The Last Post Ceremony commemorating the service of (6256) Private William Daly 4th Battalion, AIF, First World War.

Accession Number AWM2017.1.2
Collection type Film
Object type Last Post film
Physical description 16:9
Maker Australian War Memorial
Place made Australia: Australian Capital Territory, Canberra, Campbell
Date made 2 January 2017
Access Open
Conflict First World War, 1914-1918
Copyright Item copyright: © Australian War Memorial
Creative Commons License This item is licensed under CC BY-NC
Copying Provisions Copy provided for personal non-commercial use

The Last Post Ceremony is presented in the Commemorative area of the Australian War Memorial each day. The ceremony commemorates more than 102,000 Australians who have given their lives in war and other operations and whose names are recorded on the Roll of Honour. At each ceremony the story behind one of the names on the Roll of Honour is told. Hosted by Charis May, the story for this day was on (6256) Private William Daly 4th Battalion, AIF, First World War.

Speech transcript

6256 Private William Daly 4th Battalion, AIF
DOW 28 February 1917
Photograph: P05805.001

Story delivered 2 January 2017

Today we remember and pay tribute to Private William Daly, who died while serving in the First World War.

William Daly was born on 3 March 1899, the third child born to Patrick and Mary Daly of Germantown in southern New South Wales. In 1915, when “Germantown” was deemed unpatriotic, the town was renamed “Holbrook” in honour of decorated wartime submarine captain and Victoria Cross recipient Norman Douglas Holbrook.

Daly grew up on his parents’ farm at Mullengandra.
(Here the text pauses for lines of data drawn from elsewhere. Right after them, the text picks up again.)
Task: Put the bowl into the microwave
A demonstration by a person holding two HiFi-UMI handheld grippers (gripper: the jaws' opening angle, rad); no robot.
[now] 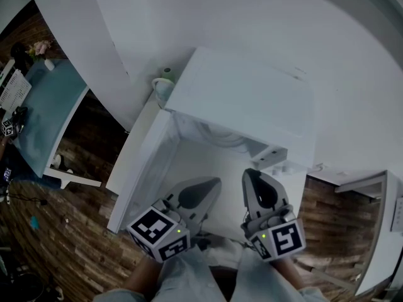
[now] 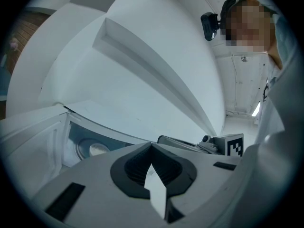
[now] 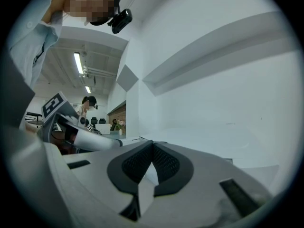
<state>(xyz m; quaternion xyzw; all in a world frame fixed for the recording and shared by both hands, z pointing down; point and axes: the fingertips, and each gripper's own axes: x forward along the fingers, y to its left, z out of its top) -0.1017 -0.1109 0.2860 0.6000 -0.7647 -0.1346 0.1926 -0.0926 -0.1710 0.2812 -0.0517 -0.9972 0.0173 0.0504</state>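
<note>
Showed what looked like the bowl (image 2: 89, 149), dim, inside the open microwave (image 1: 245, 99), ahead and left of the left gripper (image 1: 214, 182). Held both pairs of jaws pressed together on nothing, with the right gripper (image 1: 249, 173) just beside the left.

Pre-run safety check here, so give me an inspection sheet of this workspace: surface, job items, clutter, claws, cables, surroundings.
Surface: white table under both claws.
Job's things: white microwave stands on the table; bowl not identifiable, only a round pale shape at the microwave's front.
Clutter: small white cup-like item beside the microwave.
Claws: left claw and right claw both shut, empty, side by side.
Cables: nothing seen for certain.
Surroundings: wood-pattern floor, blue-topped table at left, another person in the background.
</note>
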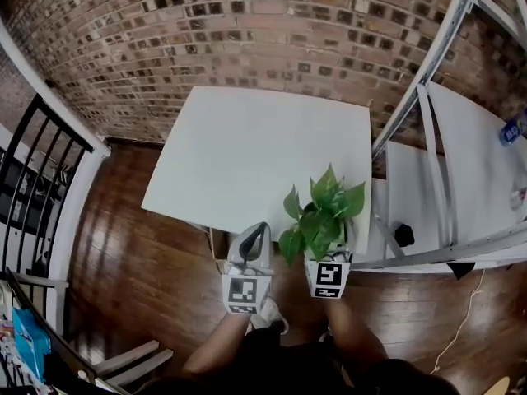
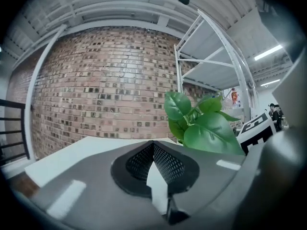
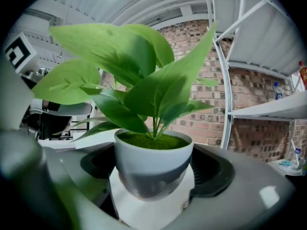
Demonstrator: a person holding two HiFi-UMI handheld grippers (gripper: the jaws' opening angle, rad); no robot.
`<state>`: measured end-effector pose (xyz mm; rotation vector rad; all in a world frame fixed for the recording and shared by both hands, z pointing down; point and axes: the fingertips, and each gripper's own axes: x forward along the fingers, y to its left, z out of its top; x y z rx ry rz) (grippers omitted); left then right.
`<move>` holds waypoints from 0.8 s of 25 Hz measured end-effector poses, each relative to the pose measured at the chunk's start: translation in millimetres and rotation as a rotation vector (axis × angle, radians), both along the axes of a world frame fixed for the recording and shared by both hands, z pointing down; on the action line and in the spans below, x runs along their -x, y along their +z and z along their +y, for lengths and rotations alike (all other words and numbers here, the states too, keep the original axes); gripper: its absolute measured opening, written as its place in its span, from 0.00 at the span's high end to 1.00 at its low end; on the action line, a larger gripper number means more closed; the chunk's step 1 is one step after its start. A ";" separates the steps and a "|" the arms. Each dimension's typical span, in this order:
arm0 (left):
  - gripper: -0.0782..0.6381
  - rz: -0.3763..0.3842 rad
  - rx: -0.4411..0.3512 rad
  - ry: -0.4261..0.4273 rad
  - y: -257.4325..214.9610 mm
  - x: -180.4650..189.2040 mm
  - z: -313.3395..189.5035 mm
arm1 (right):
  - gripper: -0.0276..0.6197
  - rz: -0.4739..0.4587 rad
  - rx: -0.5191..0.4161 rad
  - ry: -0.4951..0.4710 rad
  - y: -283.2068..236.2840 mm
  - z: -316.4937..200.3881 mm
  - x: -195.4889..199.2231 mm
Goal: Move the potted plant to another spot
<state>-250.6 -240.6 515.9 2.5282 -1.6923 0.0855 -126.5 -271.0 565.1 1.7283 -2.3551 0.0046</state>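
The potted plant (image 1: 321, 211) has broad green leaves and a white pot (image 3: 153, 159) with green moss on top. My right gripper (image 3: 153, 174) is shut on that pot, one jaw on each side, and the plant stands upright. In the head view the right gripper (image 1: 328, 263) holds the plant over the near right corner of the white table (image 1: 247, 151), with the leaves hiding the pot. Just left of it, my left gripper (image 1: 260, 230) is shut with nothing in it, its tips (image 2: 153, 145) meeting. The leaves (image 2: 206, 128) show to its right.
A white metal shelf rack (image 1: 445, 179) stands right of the table, with a blue bottle (image 1: 510, 130) on it. A brick wall (image 1: 247, 31) runs behind. A black railing (image 1: 33, 163) is at the left, over dark wooden floor (image 1: 132, 262).
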 end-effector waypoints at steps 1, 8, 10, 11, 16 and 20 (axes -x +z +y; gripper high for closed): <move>0.87 0.000 0.012 0.004 10.3 1.5 -2.6 | 0.23 0.002 -0.004 0.003 7.4 -3.9 0.0; 0.87 0.004 0.047 0.014 44.8 8.3 -13.2 | 0.23 -0.007 0.024 0.021 48.5 -24.3 5.4; 0.87 0.012 0.058 0.016 46.6 7.8 -13.7 | 0.23 -0.007 0.045 0.031 56.5 -27.8 4.4; 0.87 0.015 0.059 0.017 46.3 7.4 -14.0 | 0.23 -0.007 0.055 0.037 60.3 -28.5 3.3; 0.87 -0.055 0.139 -0.036 64.6 15.9 -24.2 | 0.23 0.003 0.093 0.054 74.8 -29.4 2.8; 0.87 -0.069 0.180 -0.052 74.8 18.1 -27.3 | 0.23 -0.004 0.111 0.047 83.2 -28.7 3.4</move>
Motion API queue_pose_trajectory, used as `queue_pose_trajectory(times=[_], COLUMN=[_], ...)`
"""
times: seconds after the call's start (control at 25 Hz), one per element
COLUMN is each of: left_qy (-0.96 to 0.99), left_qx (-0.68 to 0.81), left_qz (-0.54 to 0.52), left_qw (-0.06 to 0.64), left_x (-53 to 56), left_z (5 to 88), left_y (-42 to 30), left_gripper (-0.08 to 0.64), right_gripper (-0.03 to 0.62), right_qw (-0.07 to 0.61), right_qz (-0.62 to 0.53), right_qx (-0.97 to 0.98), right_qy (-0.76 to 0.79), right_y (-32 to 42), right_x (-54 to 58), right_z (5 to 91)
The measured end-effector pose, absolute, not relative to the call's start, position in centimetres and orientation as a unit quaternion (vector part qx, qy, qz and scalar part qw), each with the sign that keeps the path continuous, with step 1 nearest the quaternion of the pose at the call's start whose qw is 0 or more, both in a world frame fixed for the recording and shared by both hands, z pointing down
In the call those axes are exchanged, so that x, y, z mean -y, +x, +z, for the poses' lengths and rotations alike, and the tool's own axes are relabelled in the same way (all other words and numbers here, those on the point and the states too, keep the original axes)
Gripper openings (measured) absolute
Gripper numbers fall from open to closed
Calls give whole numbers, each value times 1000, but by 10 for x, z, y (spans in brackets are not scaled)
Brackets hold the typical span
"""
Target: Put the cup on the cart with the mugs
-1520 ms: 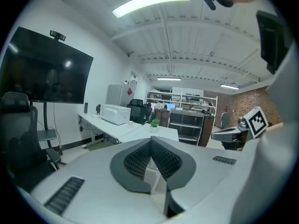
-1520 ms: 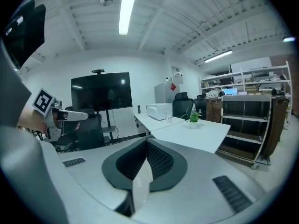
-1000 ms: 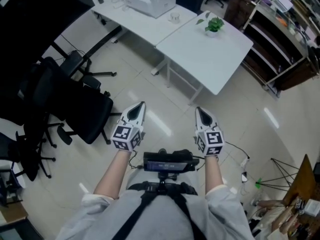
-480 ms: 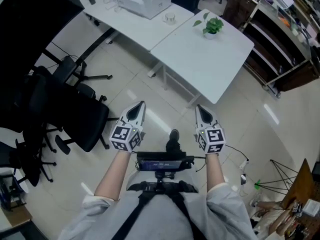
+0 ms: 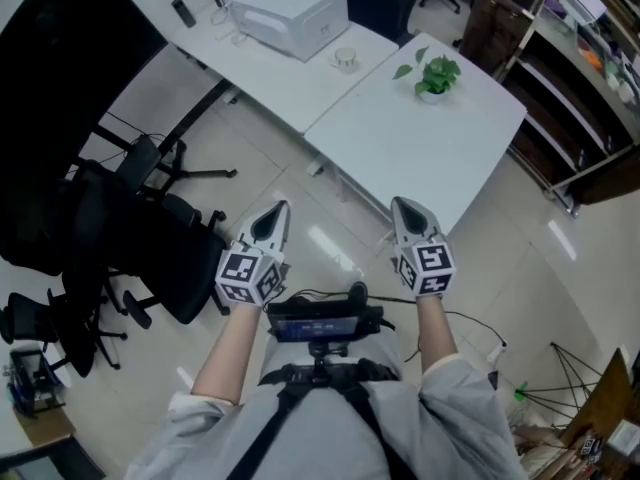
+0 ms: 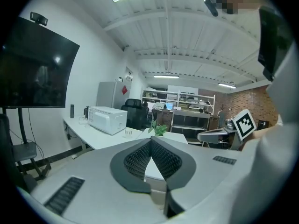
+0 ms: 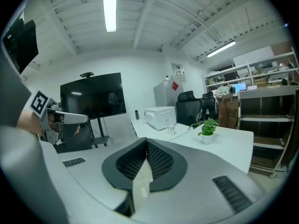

He and his sister, Sarah, and brother, John, were educated at home by tutors and governesses. Aside from their education, at which the children excelled, Daly and his brother worked with their father on the farm.

Daly was a high-spirited boy who sought adventure and was always up to mischief. He was tacitly encouraged by an aunt who seemed to enjoy his antics. He was a talented musician, playing the piano accordion, piano, and even the gumleaf, and was known for his fine tenor voice.

At the outbreak of the First World War Daly’s father and brother tried to enlist, but were rejected on medical grounds. When John received a white feather, an incensed 15-year-old William ran away to enlist, but was found and brought back home before he could sign up.

Not to be denied, William Daly ran away from home again and found employment with New South Wales Railways. He lived at the Railway Hotel at Junee and worked on the Albury-to-Sydney line. On 5 April 1916, Daly enlisted for service in the AIF at Cootamundra. He gave his age as 21 and was accepted by recruiters. He was sent to Liverpool
Camp in June, where he was allotted to the reinforcements to the 4th Battalion.

Daly spent his final leave at home in Mullengandra. The local townspeople threw him a farewell function at the local hotel, where he was presented with an illuminated watch. He embarked in September aboard the transport ship Euripides, arriving in England in late October. After some training he sailed for France in mid-December and joined the 4th Battalion at Bernafay Wood.

Daly had arrived in France in the midst of one of the worst European winters in recorded history. The 4th Battalion spent the next few months rotating in and out of the front line. On the evening of 28 February it was in reserve trenches near Le Barque when the trenches were heavily shelled by the Germans. One shell landed in the post occupied by Daly and another man, wounding both severely.

Both of Daly’s legs were severed below the knees by shrapnel. He was evacuated to the 1st Australian Field Ambulance, and was in severe shock when he arrived. He died of his wounds soon after, only days short of his 18th birthday. His remains were laid to rest the following day in Singer Circus Cemetery at Bazentin-le-Petit.

Daly’s name is listed on the Roll of Honour on my right, among more than 60,000 others from the First World War. His photograph is displayed beside the Pool of Reflection.

This is but one of the many stories of service and sacrifice told here at the Australian War Memorial. We now remember Private William Daly, who gave his life for us, for our freedoms, and in the hope of a better world.